◆ Exercise details ◆
Your answer must be the records below, printed exactly.

^^^^^^^^

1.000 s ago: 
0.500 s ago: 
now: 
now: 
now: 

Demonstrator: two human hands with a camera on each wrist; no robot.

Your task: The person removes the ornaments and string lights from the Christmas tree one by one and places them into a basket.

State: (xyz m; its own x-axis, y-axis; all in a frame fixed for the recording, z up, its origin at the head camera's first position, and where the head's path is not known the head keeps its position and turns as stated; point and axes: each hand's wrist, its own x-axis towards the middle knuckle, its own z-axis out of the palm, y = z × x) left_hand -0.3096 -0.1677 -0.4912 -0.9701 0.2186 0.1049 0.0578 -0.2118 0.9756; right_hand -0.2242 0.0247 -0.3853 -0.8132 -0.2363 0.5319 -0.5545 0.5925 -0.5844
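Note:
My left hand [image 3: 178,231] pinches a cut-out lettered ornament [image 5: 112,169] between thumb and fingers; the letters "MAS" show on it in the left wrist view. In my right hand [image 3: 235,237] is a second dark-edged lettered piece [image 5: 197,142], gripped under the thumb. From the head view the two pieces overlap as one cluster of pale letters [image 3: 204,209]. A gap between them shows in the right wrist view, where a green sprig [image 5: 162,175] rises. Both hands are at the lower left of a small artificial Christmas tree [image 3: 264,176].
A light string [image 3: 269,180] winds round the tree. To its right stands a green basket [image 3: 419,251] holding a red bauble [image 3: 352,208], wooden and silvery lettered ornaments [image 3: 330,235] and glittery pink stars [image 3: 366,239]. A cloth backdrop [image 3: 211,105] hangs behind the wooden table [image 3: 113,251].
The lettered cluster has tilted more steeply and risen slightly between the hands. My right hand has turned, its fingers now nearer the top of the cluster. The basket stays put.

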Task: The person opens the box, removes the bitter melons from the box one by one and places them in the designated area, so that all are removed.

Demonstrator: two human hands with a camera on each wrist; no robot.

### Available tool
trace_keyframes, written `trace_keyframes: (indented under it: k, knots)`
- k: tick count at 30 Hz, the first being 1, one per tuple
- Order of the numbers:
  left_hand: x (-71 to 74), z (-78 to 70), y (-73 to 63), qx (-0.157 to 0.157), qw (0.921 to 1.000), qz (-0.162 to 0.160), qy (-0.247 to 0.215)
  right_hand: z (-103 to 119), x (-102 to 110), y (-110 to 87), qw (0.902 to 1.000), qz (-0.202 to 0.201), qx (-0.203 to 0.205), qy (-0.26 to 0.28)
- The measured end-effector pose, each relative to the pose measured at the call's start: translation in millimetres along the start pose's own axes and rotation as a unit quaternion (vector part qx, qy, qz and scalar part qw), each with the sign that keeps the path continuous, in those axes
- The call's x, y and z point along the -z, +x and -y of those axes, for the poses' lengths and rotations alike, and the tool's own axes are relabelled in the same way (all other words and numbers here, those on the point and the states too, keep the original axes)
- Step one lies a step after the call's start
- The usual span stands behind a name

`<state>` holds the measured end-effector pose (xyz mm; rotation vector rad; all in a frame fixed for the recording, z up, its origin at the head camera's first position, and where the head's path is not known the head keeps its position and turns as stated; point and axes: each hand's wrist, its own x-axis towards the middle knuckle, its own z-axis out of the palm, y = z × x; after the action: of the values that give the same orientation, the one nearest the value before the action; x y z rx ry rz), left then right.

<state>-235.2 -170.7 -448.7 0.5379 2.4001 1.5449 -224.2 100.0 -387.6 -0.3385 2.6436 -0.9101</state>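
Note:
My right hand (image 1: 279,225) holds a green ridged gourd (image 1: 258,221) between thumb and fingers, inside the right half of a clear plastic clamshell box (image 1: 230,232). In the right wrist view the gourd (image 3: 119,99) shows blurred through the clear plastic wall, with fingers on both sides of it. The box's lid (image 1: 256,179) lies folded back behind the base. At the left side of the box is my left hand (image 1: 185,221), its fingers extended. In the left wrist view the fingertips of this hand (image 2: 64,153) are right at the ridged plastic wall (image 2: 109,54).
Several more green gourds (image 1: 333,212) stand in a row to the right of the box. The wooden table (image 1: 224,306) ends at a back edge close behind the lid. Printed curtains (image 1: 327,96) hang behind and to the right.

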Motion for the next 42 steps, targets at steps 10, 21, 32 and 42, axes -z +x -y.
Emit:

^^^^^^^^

◆ Reply ◆
1.000 s ago: 
0.500 s ago: 
now: 
now: 
now: 

Demonstrator: two human hands with a camera on each wrist; no robot.

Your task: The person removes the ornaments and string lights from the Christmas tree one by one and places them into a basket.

State: (xyz m; its own x-axis, y-axis; all in a frame fixed for the recording, z up, its origin at the head camera's first position, and where the head's path is not known the head keeps its position and turns as stated; point and axes: each hand's wrist, its own x-axis towards the middle knuckle, its own z-axis out of the palm, y = z × x) left_hand -0.3096 -0.1677 -0.4912 -0.9701 0.2186 0.1049 0.0578 -0.2118 0.9756; right_hand -0.2242 0.0247 -0.3853 -0.8132 -0.2363 0.5319 -0.5545 0.5925 -0.5844
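Note:
My left hand [image 3: 178,231] pinches a cut-out lettered ornament [image 5: 112,169] between thumb and fingers; the letters "MAS" show on it in the left wrist view. In my right hand [image 3: 235,237] is a second dark-edged lettered piece [image 5: 197,142], gripped under the thumb. From the head view the two pieces overlap as one cluster of pale letters [image 3: 204,209]. A gap between them shows in the right wrist view, where a green sprig [image 5: 162,175] rises. Both hands are at the lower left of a small artificial Christmas tree [image 3: 264,176].
A light string [image 3: 269,180] winds round the tree. To its right stands a green basket [image 3: 419,251] holding a red bauble [image 3: 352,208], wooden and silvery lettered ornaments [image 3: 330,235] and glittery pink stars [image 3: 366,239]. A cloth backdrop [image 3: 211,105] hangs behind the wooden table [image 3: 113,251].
The lettered cluster has tilted more steeply and risen slightly between the hands. My right hand has turned, its fingers now nearer the top of the cluster. The basket stays put.
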
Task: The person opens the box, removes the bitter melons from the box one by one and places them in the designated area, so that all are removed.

Demonstrator: two human hands with a camera on each wrist; no robot.

### Available tool
trace_keyframes, written `trace_keyframes: (indented under it: k, knots)`
- k: tick count at 30 Hz, the first being 1, one per tuple
- Order of the numbers:
  left_hand: x (-71 to 74), z (-78 to 70), y (-73 to 63), qx (-0.157 to 0.157), qw (0.921 to 1.000), qz (-0.162 to 0.160), qy (-0.247 to 0.215)
  right_hand: z (-103 to 119), x (-102 to 110), y (-110 to 87), qw (0.902 to 1.000), qz (-0.202 to 0.201), qx (-0.203 to 0.205), qy (-0.26 to 0.28)
- The measured end-effector pose, each relative to the pose measured at the call's start: translation in millimetres along the start pose's own axes and rotation as a unit quaternion (vector part qx, qy, qz and scalar part qw), each with the sign that keeps the path continuous, in those axes
- The call's x, y and z point along the -z, +x and -y of those axes, for the poses' lengths and rotations alike, and the tool's own axes are relabelled in the same way (all other words and numbers here, those on the point and the states too, keep the original axes)
- Step one lies a step after the call's start
- The usual span stands behind a name

`<state>` holds the measured end-effector pose (xyz mm; rotation vector rad; all in a frame fixed for the recording, z up, its origin at the head camera's first position, and where the head's path is not known the head keeps its position and turns as stated; point and axes: each hand's wrist, its own x-axis towards the middle knuckle, its own z-axis out of the palm, y = z × x; after the action: of the values that give the same orientation, the one nearest the value before the action; x y z rx ry rz), left then right.

<state>-235.2 -170.7 -448.7 0.5379 2.4001 1.5449 -224.2 100.0 -387.6 -0.3385 2.6436 -0.9101</state>
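Note:
My right hand (image 1: 279,225) holds a green ridged gourd (image 1: 258,221) between thumb and fingers, inside the right half of a clear plastic clamshell box (image 1: 230,232). In the right wrist view the gourd (image 3: 119,99) shows blurred through the clear plastic wall, with fingers on both sides of it. The box's lid (image 1: 256,179) lies folded back behind the base. At the left side of the box is my left hand (image 1: 185,221), its fingers extended. In the left wrist view the fingertips of this hand (image 2: 64,153) are right at the ridged plastic wall (image 2: 109,54).
Several more green gourds (image 1: 333,212) stand in a row to the right of the box. The wooden table (image 1: 224,306) ends at a back edge close behind the lid. Printed curtains (image 1: 327,96) hang behind and to the right.
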
Motion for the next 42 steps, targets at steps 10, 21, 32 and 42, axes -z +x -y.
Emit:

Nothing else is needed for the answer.